TRY IT:
List the lines of this listing that hold the word "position".
-- Opening Marker --
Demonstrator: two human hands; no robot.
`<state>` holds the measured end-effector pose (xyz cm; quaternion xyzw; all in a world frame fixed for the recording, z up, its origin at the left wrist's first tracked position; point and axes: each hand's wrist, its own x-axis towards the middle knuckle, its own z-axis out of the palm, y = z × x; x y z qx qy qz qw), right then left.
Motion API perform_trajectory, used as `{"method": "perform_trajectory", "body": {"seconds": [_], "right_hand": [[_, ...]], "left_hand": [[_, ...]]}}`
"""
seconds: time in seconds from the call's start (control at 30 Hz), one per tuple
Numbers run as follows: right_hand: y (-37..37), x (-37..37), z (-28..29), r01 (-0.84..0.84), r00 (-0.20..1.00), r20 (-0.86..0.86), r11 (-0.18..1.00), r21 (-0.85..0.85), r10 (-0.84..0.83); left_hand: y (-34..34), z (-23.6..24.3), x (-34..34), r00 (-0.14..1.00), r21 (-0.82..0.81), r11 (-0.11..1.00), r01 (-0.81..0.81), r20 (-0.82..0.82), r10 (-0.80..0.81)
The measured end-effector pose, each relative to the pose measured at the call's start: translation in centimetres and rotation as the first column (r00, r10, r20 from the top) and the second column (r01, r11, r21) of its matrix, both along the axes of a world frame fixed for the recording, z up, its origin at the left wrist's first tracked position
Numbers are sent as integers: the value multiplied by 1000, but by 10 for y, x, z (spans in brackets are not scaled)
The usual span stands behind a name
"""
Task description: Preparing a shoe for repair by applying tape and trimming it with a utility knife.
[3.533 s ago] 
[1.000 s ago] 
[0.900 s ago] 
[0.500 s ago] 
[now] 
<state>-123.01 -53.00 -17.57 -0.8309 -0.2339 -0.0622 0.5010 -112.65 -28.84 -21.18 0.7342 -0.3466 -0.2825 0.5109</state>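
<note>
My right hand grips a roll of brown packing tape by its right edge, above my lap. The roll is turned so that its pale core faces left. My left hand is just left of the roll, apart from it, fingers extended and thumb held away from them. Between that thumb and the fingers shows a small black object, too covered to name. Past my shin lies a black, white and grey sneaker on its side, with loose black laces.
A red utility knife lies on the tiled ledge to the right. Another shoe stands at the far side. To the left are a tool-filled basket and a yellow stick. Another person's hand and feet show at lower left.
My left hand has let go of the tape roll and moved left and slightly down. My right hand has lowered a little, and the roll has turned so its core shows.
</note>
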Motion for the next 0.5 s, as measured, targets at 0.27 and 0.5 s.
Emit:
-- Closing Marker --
EXPECTED ANSWER:
`<state>` holds the measured end-effector pose (xyz cm; quaternion xyzw; all in a world frame fixed for the recording, z up, its origin at the left wrist's first tracked position; point and axes: each hand's wrist, its own x-axis towards the middle knuckle, its own z-axis out of the palm, y = z × x; x y z qx qy qz qw), right then left.
The measured end-effector pose, each relative to the pose measured at the call's start: translation in centimetres and rotation as the first column (r00, r10, r20 from the top) and the second column (r01, r11, r21) of its matrix, both along the axes of a world frame fixed for the recording, z up, its origin at the left wrist's first tracked position

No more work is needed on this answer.